> [TRY IT] Once the line containing "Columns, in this" has been printed, stop; print every line before it exactly, starting at the top of the material below.

> [GIVEN MATERIAL]

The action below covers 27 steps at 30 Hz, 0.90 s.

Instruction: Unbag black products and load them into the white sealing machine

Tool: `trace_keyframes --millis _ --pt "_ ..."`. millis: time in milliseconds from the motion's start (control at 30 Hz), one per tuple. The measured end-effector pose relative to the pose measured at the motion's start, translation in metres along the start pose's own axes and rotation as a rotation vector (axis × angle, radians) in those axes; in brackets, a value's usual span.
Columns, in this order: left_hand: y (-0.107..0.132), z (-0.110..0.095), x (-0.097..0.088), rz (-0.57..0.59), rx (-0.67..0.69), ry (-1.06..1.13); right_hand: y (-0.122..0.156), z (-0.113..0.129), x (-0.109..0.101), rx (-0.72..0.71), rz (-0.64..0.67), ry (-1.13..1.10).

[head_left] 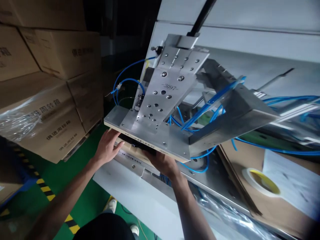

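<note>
In the middle stands a metal press fixture with an upright plate (160,90) marked 3097 and a horizontal upper plate (150,140). A narrow gap separates the upper plate from the lower fixture block (130,163). My left hand (108,146) is at the gap's left end, thumb spread away from the fingers, whose tips go under the upper plate. My right hand (163,162) reaches into the gap from the right, and the plate covers most of its fingers. Between the hands lies a dark piece (135,144), mostly hidden; whether either hand grips it does not show.
Blue air hoses (210,100) loop around the fixture and a slanted metal bracket (232,113). At the right, a tape roll (261,182) lies on cardboard beside a paper sheet (292,183). Stacked cartons (50,113) stand left on the green floor (57,180).
</note>
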<state>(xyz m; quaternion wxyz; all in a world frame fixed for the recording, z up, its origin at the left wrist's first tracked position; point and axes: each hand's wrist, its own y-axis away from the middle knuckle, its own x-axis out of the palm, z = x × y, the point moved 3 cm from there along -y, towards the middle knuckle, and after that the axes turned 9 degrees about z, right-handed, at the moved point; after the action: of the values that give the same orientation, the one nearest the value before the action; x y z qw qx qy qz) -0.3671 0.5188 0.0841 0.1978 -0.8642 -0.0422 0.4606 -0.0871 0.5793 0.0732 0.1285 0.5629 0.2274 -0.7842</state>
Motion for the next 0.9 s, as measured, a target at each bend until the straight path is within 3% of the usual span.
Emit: trace_keyframes --millis 133,367,467,733,900 --pt "0.005 0.008 0.006 0.002 -0.013 -0.054 0.013 0.013 0.004 -0.051 0.079 0.088" --pt "0.013 0.009 0.004 -0.071 0.083 -0.211 0.053 0.057 -0.003 0.051 -0.262 0.282" --pt "0.011 0.01 0.003 -0.03 0.074 -0.251 0.058 0.063 0.001 0.057 -0.274 0.24" --pt "0.015 0.023 -0.001 -0.059 0.067 -0.285 0.058 0.068 0.01 0.186 -0.207 0.11" --pt "0.023 0.028 -0.001 -0.082 0.046 -0.139 0.077 0.08 0.013 0.201 -0.234 0.012"
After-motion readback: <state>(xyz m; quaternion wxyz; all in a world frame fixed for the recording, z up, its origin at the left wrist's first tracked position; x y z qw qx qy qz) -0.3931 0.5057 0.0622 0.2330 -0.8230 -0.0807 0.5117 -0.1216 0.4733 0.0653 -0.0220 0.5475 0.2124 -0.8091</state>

> [RESULT FOR THIS TASK]
The action below covers 27 steps at 30 Hz, 0.90 s.

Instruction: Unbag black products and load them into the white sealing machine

Tool: `trace_keyframes --millis _ --pt "_ ..."`. millis: time in milliseconds from the motion's start (control at 30 Hz), one per tuple. The measured end-effector pose relative to the pose measured at the motion's start, translation in metres along the start pose's own axes and rotation as a rotation vector (axis × angle, radians) in those axes; in brackets, a value's usual span.
Columns, in this order: left_hand: y (-0.107..0.132), z (-0.110..0.095), x (-0.097..0.088), rz (-0.57..0.59), rx (-0.67..0.69), ry (-1.06..1.13); right_hand: y (-0.122..0.156), z (-0.113..0.129), x (-0.109..0.101), rx (-0.72..0.71), rz (-0.64..0.67), ry (-1.13..1.10).

Nothing remains to be done in this exercise.